Quand ils passaient devant les cafés et les restaurants, leur allure se ralentissait un peu. Du coin de l’œil, Carmery guignait Lamollière. Lamollière guignait Carmery, du coin de l’œil. Mais tous deux continuaient à parler de théâtre, pas d’autre chose, et ils passaient, sans entrer.

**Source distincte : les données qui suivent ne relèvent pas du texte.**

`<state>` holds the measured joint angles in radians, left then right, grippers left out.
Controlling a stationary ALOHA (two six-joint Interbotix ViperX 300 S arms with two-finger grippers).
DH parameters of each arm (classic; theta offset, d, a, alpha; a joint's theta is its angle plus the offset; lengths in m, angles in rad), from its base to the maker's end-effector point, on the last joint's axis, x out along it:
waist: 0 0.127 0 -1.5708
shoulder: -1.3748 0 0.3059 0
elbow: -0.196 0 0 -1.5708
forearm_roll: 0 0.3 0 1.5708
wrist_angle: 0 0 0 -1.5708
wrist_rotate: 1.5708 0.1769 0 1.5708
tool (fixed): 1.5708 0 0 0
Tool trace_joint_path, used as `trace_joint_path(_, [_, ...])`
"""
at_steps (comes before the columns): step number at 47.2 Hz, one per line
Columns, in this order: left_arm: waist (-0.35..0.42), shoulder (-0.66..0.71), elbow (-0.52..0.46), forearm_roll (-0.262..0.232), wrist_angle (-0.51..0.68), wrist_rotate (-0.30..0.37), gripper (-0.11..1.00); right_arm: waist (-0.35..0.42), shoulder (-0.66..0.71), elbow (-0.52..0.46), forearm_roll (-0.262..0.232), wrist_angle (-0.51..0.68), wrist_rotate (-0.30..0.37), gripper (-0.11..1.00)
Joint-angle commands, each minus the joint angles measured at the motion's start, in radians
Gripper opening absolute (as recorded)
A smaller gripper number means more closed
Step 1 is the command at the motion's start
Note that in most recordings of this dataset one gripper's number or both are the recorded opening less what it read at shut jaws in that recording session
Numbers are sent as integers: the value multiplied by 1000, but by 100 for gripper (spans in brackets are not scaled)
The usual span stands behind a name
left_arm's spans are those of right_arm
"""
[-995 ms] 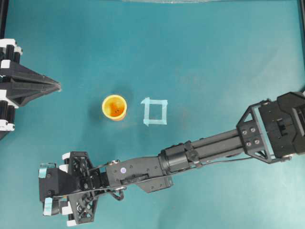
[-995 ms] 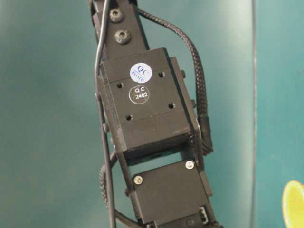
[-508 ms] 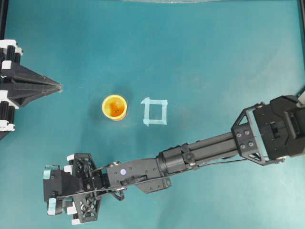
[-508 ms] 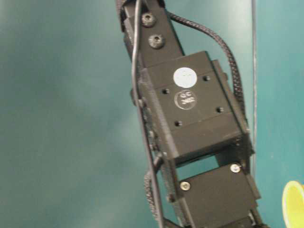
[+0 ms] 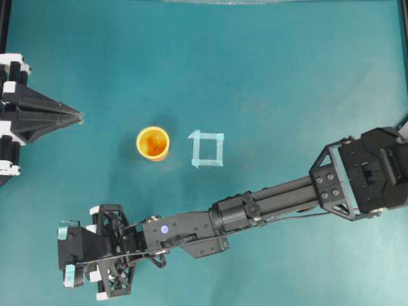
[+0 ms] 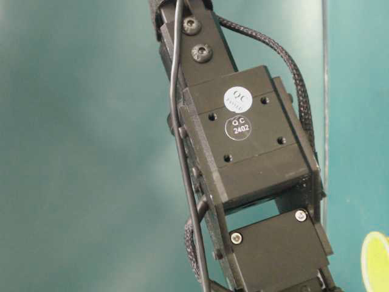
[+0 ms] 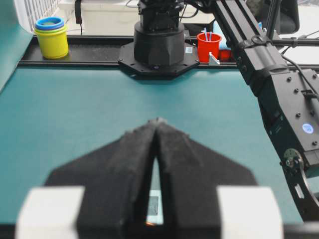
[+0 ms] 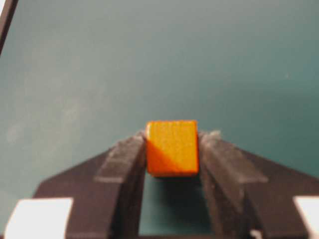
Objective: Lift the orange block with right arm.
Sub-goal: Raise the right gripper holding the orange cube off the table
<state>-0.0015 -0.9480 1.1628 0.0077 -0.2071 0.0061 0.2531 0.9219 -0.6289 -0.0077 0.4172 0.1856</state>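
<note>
Right gripper [image 8: 172,149] jaws pinch the block [image 8: 172,148] at their tips; a shallow hold risks slipping on lifting.

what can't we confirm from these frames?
- Orange block: seen only in the right wrist view; overhead, the right hand covers it.
- Whether it is off the table: unclear, view blurred.
- Table-level view: the arm fills it; only the cup's edge shows.

Even light, blurry close foregrounds
</note>
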Motion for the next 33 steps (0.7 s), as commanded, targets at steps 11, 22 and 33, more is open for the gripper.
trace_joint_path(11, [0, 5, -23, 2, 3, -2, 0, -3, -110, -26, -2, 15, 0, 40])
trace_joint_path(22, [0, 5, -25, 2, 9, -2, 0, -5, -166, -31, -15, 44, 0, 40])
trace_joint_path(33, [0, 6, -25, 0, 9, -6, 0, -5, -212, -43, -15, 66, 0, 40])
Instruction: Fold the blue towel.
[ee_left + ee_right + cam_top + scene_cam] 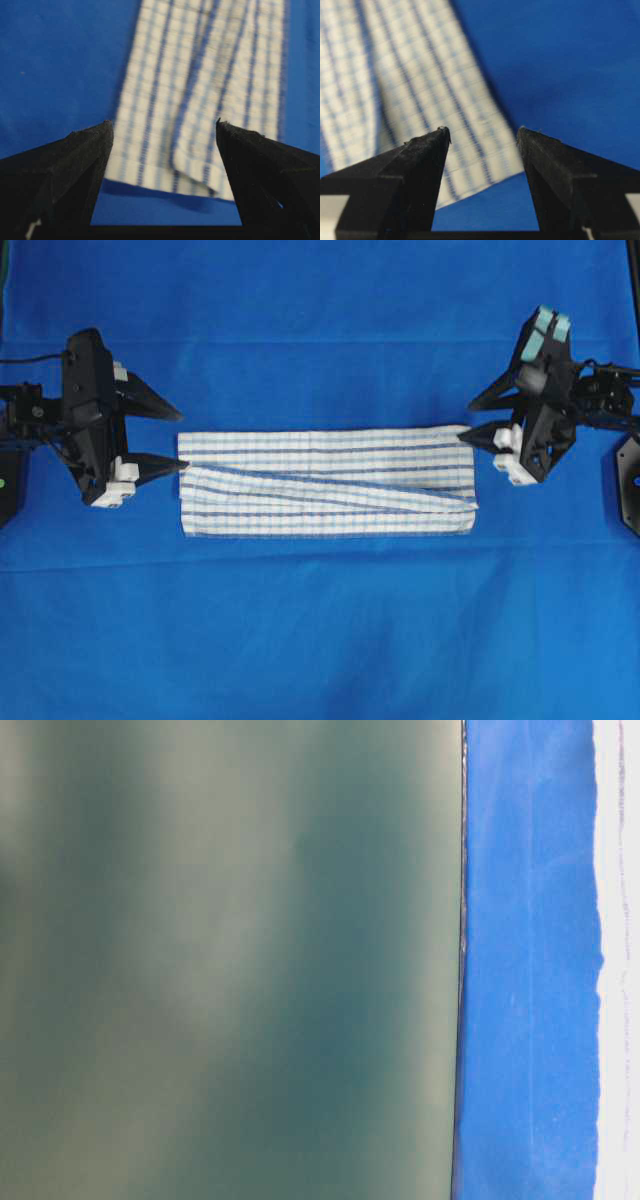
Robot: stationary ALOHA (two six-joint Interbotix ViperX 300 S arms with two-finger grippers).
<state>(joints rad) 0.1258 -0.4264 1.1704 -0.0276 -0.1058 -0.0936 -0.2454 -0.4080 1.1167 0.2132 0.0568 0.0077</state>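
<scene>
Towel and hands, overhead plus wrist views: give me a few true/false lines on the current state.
1. The towel lies as a long folded strip on the blue cloth. True.
2. The left hand is shut on the towel. False: its fingers are spread, nothing between them.
3. The right hand is open at the towel's right end. True.
4. The towel is lifted off the table. False: it lies flat.
5. The table-level view shows the towel. False: it is mostly blocked by a blurred surface.

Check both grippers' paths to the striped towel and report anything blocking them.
Nothing visible blocks either. The left gripper and right gripper are both open at opposite short ends of the blue towel, with only bare blue table cloth around it. The table-level view shows no towel.
</scene>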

Ils remontèrent tout le boulevard, puis le redescendirent. Leur enthousiasme tombait peu à peu. Entre eux, il y avait maintenant de petits silences, pendant lesquels chacun semblait réfléchir. Les regards ailleurs, l’air très indifférent, Lamollière demanda : Où dînes-tu ? — Je ne sais pas, dit l’autre, n’importe où. — Et ils se remirent à parler théâtre, engagements somptueux et bonnes fortunes inouïes. Dix minutes plus tard, Lamollière risqua : Tu es en fonds ? — Pas trop… Tu comprends, mon vieux, la morte saison… — Tu n’as pas deux louis à me prêter ? — Tu es rigolo, dit l’autre, j’allais t’en demander un.

Ils marchèrent en silence, puis Lamollière demanda de nouveau : Où dînes-tu ? — Je ne sais pas, répéta Carmery, je ne suis pas pressé. — Tu ne comptes pas inviter quelques amis ? — Farceur ! je préférerais être invité par un ami, ça m’irait beaucoup mieux.